Superconductor

Divisors on elliptic curves are important in pairing-based cryptography. They’re useful because the structure that an elliptic curve provides lets you reduce sums of divisors down to simpler sums.

Suppose that we have several divisors

D₁ = (P₁) – (O)

D₂ = (P₂) – (O)

…

D_n = (P_n) – (O)

We can always add the divisors D₁ through D_n to get

D = D₁ + …+ D_n

= (P₁) + … + (P_n) + n(O)

but this gets unwieldy very quickly.

In particular, for cryptographic applications, we want to use a value of n that has at least 160 bits, and we certainly don’t want to think about manipulating a divisor that has 2¹⁶⁰ terms. Fortunately, elliptic curves provide the structure needed to make a calculation like this feasible because they provide a way to reduce a sum of the form (P₁) – (O) + (P₂) – (O) to another divisor of the form (Q) – (O), which keeps the number of terms manageable. Here’s how we can do this.

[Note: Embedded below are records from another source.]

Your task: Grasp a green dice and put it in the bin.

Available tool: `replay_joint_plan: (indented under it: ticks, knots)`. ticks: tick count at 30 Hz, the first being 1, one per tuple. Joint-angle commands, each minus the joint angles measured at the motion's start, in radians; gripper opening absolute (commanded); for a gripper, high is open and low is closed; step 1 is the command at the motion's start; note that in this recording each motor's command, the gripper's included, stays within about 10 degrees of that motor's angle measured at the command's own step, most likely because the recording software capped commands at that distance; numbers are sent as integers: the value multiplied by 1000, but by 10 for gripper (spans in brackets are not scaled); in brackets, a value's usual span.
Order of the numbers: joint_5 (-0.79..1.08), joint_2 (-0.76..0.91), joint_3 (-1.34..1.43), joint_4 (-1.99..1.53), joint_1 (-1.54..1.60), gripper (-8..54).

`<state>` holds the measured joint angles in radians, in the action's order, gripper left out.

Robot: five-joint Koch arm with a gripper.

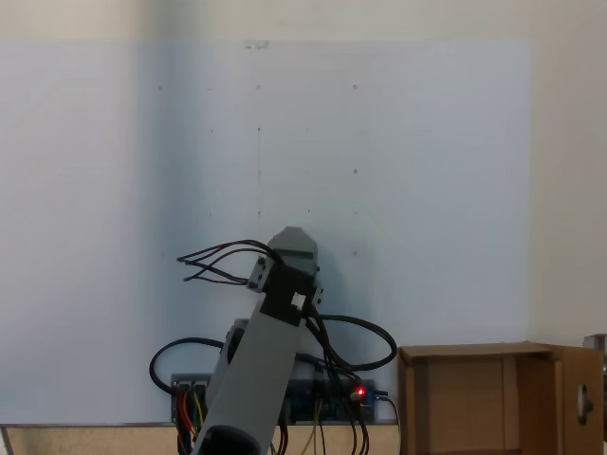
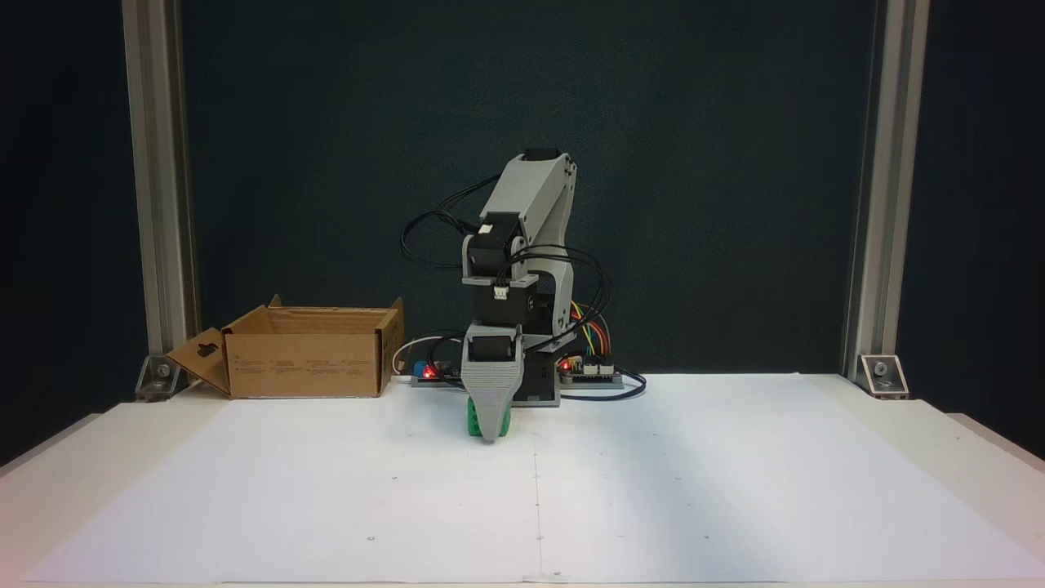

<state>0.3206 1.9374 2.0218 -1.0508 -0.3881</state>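
currently the arm (image 2: 522,245) stands near the back edge of the white sheet (image 2: 653,490), folded forward so that the gripper (image 2: 490,433) points straight down at the sheet. the grey jaw faces the camera in a fixed view and its tip reaches the paper or very nearly so. the green dice (image 2: 473,418) sits right behind that jaw: green shows on both sides of the grey tip, more on the left as that view has it. the second jaw is hidden behind the first, so whether the gripper is closed on the dice or merely standing around it cannot be told. the dice appears to rest on the sheet, just in front of the arm base (image 2: 535,384).

the bin (image 2: 306,363) stands at the back left of that view, well apart from the dice, flaps up, one flap folded outward on its left side. its inside is not visible from there.

in a fixed view from behind the arm, the grey upper link (image 1: 261,351) rises from the lower edge, cables (image 1: 223,261) looping off it. the bin (image 1: 417,398) sits at lower right, open side toward the camera. a red led (image 1: 359,391) glows on the controller board.
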Motion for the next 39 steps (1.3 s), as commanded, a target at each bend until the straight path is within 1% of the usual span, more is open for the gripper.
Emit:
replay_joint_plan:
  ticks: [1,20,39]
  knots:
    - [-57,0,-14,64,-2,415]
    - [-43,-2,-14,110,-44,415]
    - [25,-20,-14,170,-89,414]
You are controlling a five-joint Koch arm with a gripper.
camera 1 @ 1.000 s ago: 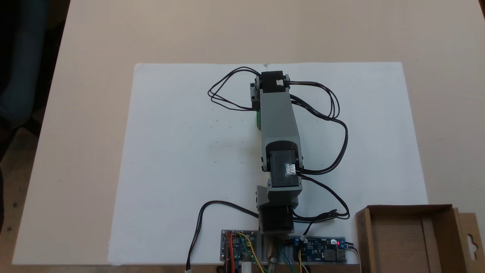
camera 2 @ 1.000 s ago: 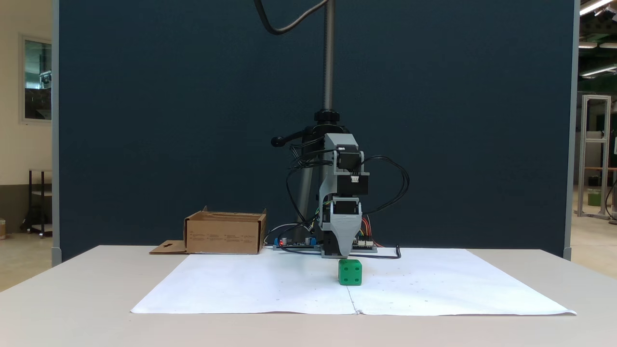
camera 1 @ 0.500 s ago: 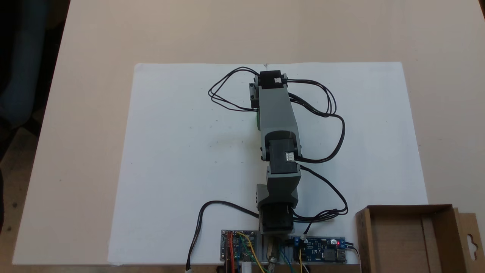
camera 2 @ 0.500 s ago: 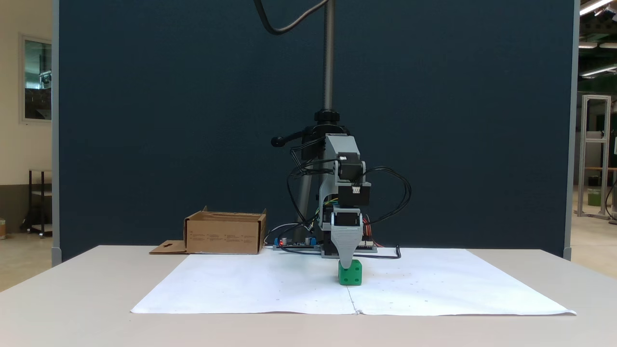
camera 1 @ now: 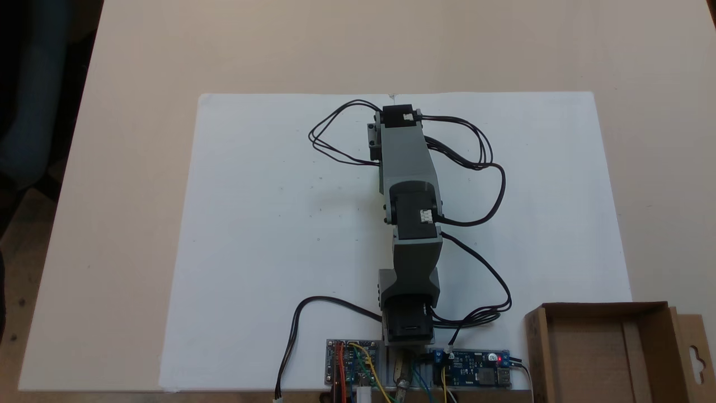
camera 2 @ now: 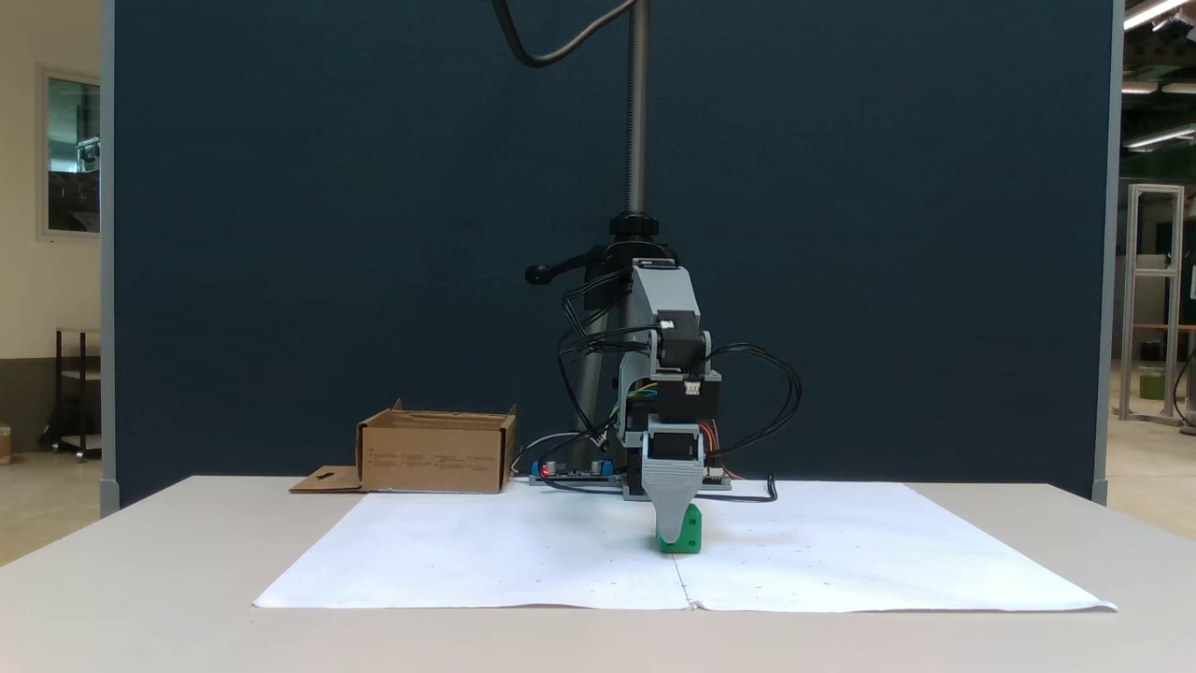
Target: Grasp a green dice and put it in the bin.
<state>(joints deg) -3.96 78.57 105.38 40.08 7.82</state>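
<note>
**Operator:** While the arm is this low, I can't tell how the jaws stand. From the front, the gripper point(camera 2: 675, 540) shows me one grey wedge-shaped finger laid across the green dice point(camera 2: 690, 531), so the other jaw, if it's behind, is hidden. Open, narrow or clamped, I won't guess.

**Second:** Is the dice touching anything besides the finger?

**Operator:** It sits on the white paper point(camera 2: 467, 551), and the wedge tip reaches nearly to the paper beside it. From above the arm's grey link point(camera 1: 404, 154) hides the dice completely.

**Second:** What worries you?

**Operator:** Two things, both judgement. If the finger is resting on the dice's face and not straddling it, closing could squeeze it sideways and it would skid on the paper. And pressing further down would jam the tip into the sheet.

**Second:** And the bin?

**Operator:** The bin point(camera 2: 437, 454) stands well apart from the dice, behind it and to its left in the front view, beside the circuit boards point(camera 1: 417, 369) at the arm's base. A loose grip would drop the dice on that long carry.
</note>
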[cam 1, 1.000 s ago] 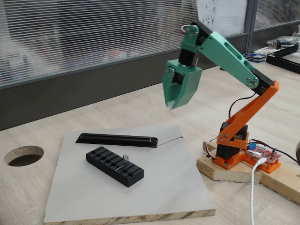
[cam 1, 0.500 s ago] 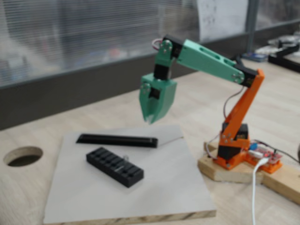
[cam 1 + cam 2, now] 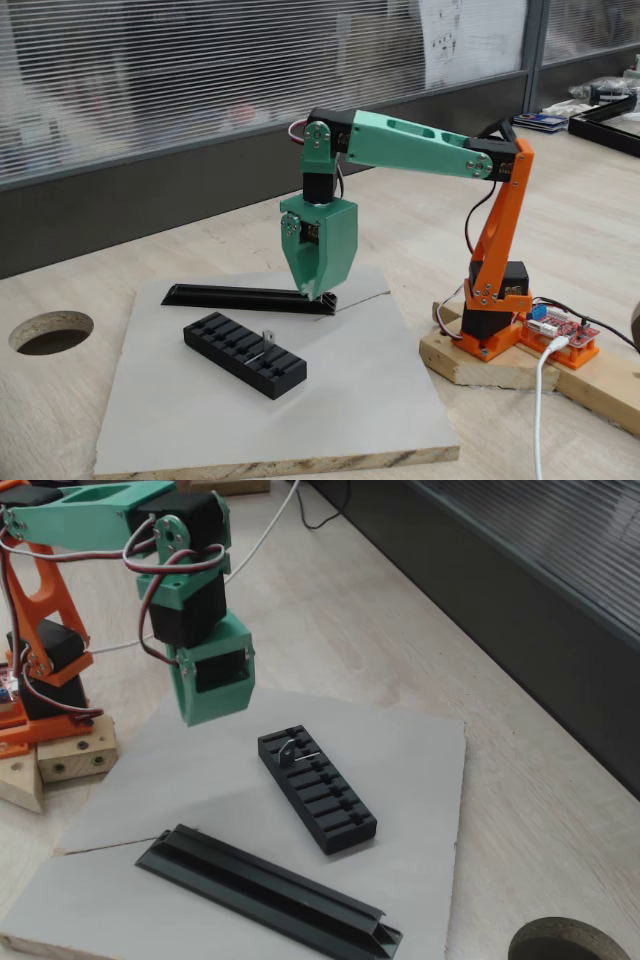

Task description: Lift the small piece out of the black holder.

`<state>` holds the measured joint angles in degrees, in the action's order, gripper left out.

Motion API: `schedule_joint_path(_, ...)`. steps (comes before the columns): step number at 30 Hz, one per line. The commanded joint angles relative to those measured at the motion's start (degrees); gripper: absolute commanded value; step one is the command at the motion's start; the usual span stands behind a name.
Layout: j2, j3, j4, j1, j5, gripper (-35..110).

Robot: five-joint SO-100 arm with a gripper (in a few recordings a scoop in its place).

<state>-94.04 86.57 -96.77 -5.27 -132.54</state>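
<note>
A grey board [image 3: 330, 400] on the wooden table [image 3: 60, 420] carries the black holder [image 3: 243, 354] and a rail [image 3: 245, 297].

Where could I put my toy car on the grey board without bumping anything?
The front of the grey board, between the black holder and the board's near edge, is bare. It is crowded further back, where the long black rail lies and the gripper hangs.

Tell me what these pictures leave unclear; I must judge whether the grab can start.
- Gripper opening: in both fixed views the green shell covers the fingers, so open or shut cannot be told.
- Small piece: too small in both fixed views to show how deep it sits in the black holder.
- Long black rail: its right end is hidden behind the gripper.
</note>
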Motion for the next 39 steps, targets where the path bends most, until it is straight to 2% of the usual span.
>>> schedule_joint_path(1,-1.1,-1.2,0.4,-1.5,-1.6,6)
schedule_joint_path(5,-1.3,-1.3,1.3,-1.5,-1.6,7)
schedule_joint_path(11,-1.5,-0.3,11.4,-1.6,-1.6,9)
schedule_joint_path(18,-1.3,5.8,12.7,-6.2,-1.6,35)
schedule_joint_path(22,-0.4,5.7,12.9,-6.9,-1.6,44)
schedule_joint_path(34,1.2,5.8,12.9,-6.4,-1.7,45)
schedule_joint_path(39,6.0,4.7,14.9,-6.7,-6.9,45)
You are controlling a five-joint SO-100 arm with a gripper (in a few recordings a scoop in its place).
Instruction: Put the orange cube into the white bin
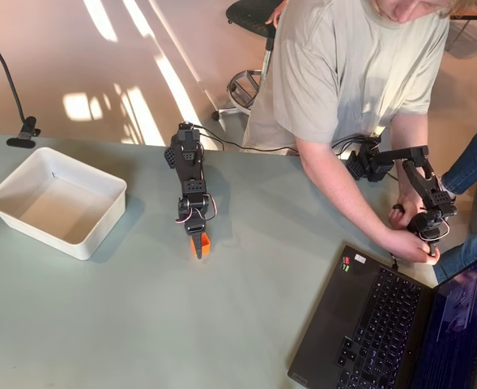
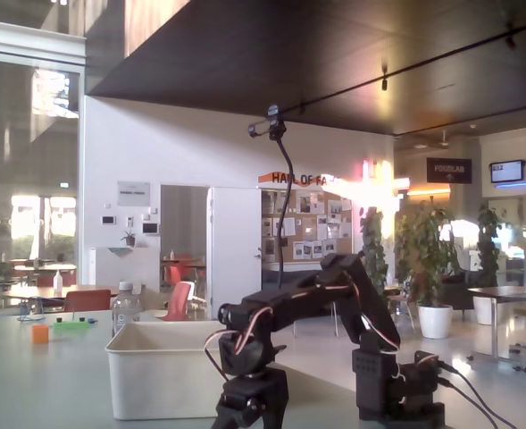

Suppose that P₁ and P₂ are two points on an elliptic curve and that P₃ = P₁ + P₂. Let u be the line through P₁, P₂ and –P₃, and let v be the line through P₃ and –P₃.The following picture shows how this looks.

Now let's think of points on the elliptic curve as poles and zeroes that define a divisor, so that u has zeroes at P₁, P₂ and –P₃ plus a pole of order 3 at O and v has zeroes at P₃ and –P₃ plus a pole of order 2 at O. This means that we can write

div(u) = (P₁) + (P₂) + (–P₃) – 3(O)

and

div(v) = (P₃) + (–P₃) – 2(O)

Now note that we look at div(u) – div(v) we find that

div(u) – div(v) = (P₁) + (P₂) + (–P₃) – 3(O) – ((P₃) + (–P₃) – 2(O))

= (P₁) + (P₂) – (P₃) – (O)

= [(P₁) – (O)] + [(P₂) – (O)] – [(P₃) - (O)]

or that

[(P₁) – (O)] + [(P₂) – (O)] = (P₃) - (O) + div(u/v)

So if D₁ = (P₁) – (O) and D₂ = (P₂) – (O), this gives us a way to find D₁ + D₂ in a way that keeps the sum in the form (Q) – (O). If we apply this trick again and again, this gives a way to calculate a sum like D = D₁ + …+ D_n, and to do it in a way that keeps the number of terms in the sum small.

As we do this, we’ll accumulate a product of rational functions from the div(u/v) contributions, and in a future post we’ll see how to use that to get a way to evaluate the divisors that we need in pairing-based cryptography.

Exactly how do you find the rational functions u and v?

Suppose that you have u: y = mx + b, or y – mx – b = 0. If that’s the case, you have u(x, y) = y – mx – b.

Suppose that you have v: x = c, or x – c = 0. If that’s the case, you have v(x, y) = x – c.